Mid-term evaluation of the second Programme for Global Health and Vaccination Research (GLOBVAC2)

Erscheinungsdatum: 19 Februar 2016 | Sprache der Studie: EN

Technopolis recently completed its evaluation of the Global Health and Vaccination (GLOBVAC) research programme for the Research Council of Norway. Each year, the GLOBVAC research programme awards approximately €13 million in funding to research seeking to improve health for poor people in low and lower-middle income countries. The largest contributor is the Norwegian Agency for Development Cooperation (Norad). The programme was launched in 2006 and is planned to continue until 2020. 

The evaluation assignment consisted of two complementary components. The first component was a brief summative evaluation of GLOBVAC1 (2006–2011), providing cumulative data from implemented projects, and a limited number of case studies to illustrate impact. This component supported the second, key component, namely a mid-term evaluation of GLOBVAC2 (2012–2015). Purpose of this mid-term evaluation was to identify the programme’s strengths and weaknesses and formulate recommendations on how to maximise impact for the remainder of the programme (2016–2020). The evaluation was based on an analysis of the programme’s funding sources and allocations, a survey amongst project leaders, and interviews with a range of stakeholders. Also the quality and relevance of the project portfolio was assessed by a panel of independent experts.

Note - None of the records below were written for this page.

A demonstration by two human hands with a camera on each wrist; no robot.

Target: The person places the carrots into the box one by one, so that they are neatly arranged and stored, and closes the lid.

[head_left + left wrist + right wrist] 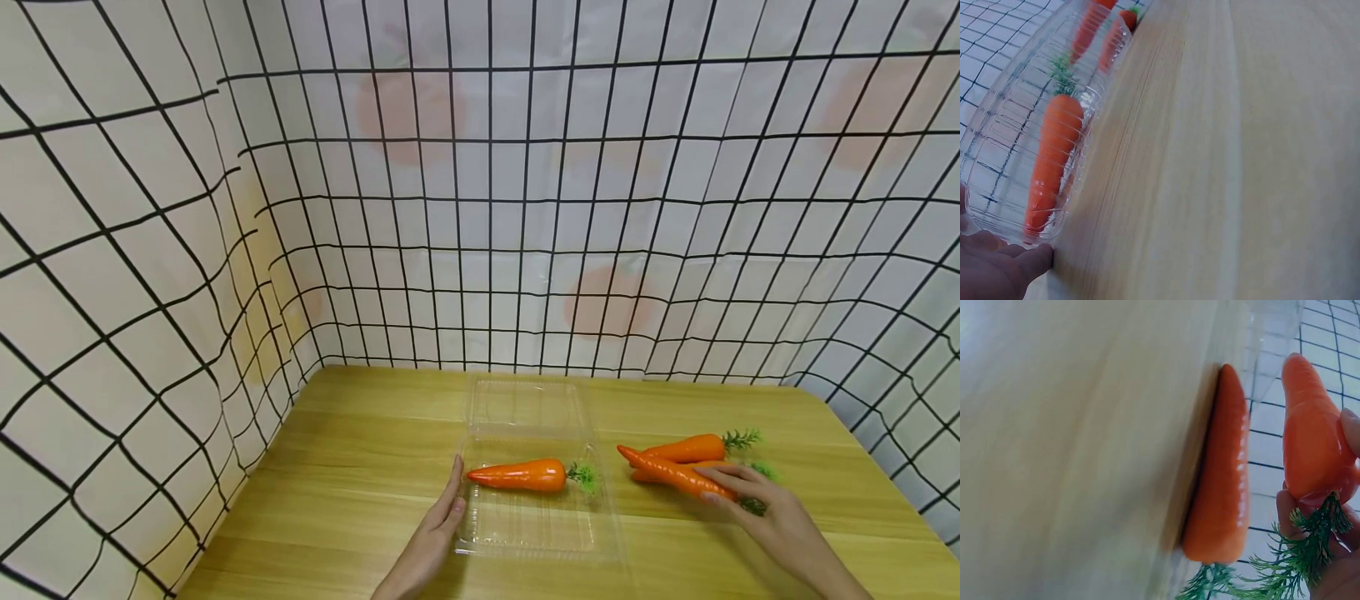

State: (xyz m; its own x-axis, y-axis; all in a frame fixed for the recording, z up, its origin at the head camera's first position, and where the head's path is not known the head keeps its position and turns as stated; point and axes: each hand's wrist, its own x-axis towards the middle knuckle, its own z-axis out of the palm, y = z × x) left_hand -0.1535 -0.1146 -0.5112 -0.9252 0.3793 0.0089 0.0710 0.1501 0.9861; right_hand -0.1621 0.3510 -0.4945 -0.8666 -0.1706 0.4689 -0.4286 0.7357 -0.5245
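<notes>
A clear plastic clamshell box point(536, 525) lies opened flat, its lid at the far side. Inside its near half is an orange toy carrot point(525, 476) with green leaves, tip to the left. My left hand point(437, 521) rests along the box's left edge, fingers straight. To the right of the box, my right hand point(765, 508) pinches the thick end of a toy carrot point(678, 477); in the right wrist view this held carrot point(1313, 437) is raised off the table. Behind it lies another carrot point(693, 448), and a further one is partly hidden between them.
The wooden table point(360, 467) is bordered at the back and sides by black wire grid panels point(491, 167) with pale fruit-printed sheeting behind. The carrots on the right lie a short gap from the box's right edge.
</notes>
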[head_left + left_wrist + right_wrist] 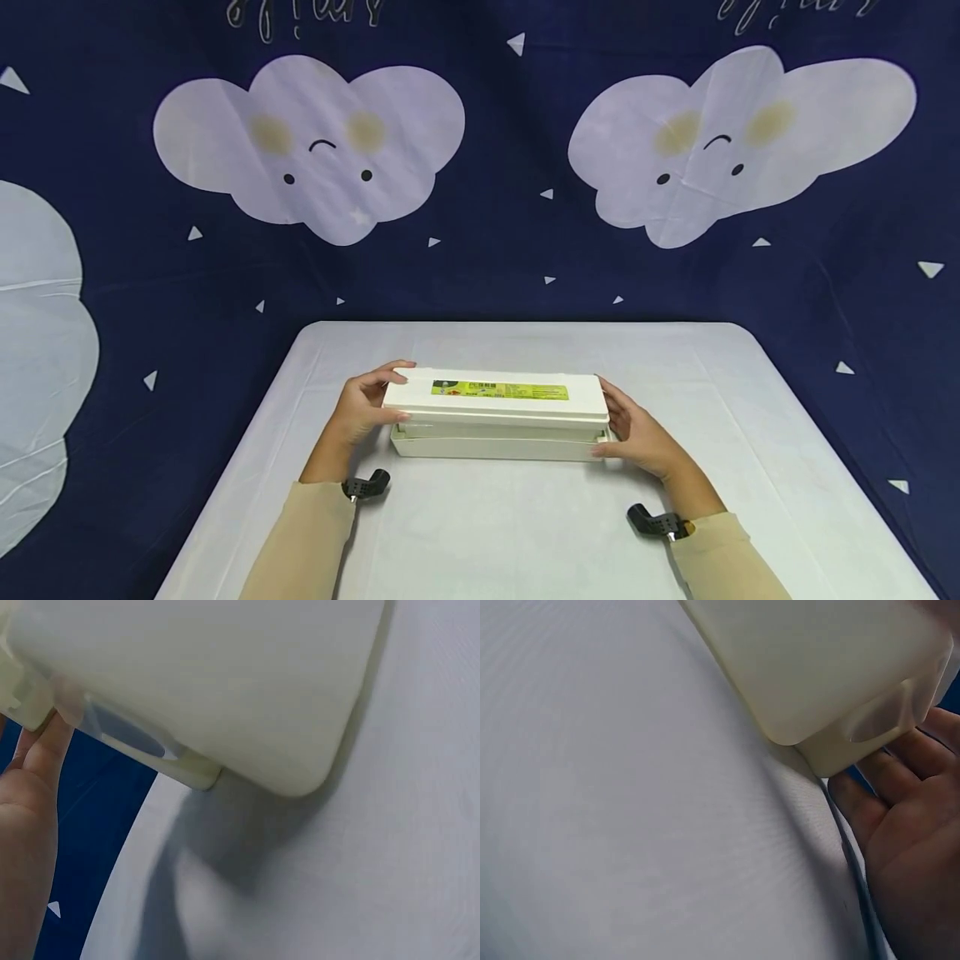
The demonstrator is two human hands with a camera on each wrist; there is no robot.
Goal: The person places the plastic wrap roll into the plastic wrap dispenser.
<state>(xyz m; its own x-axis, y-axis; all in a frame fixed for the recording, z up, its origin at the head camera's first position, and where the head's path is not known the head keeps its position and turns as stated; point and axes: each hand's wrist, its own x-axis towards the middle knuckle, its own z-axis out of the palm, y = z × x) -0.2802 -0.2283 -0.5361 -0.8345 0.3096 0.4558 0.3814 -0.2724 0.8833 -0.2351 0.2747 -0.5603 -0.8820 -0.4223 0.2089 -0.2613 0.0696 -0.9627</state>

Technopolis found that the GLOBVAC programme has filled an important gap in the Norwegian funding landscape and has been instrumental in expanding the national research community for global health and vaccination research. By supporting good quality research the programme has already achieved important results in several research fields. However, the evaluation also found that the gains made by the programme are still fragile and that further investments will be needed for sustainable, long-term impact. Technopolis has formulated a number of recommendations to further improve the impact of the programme for the remaining funding period.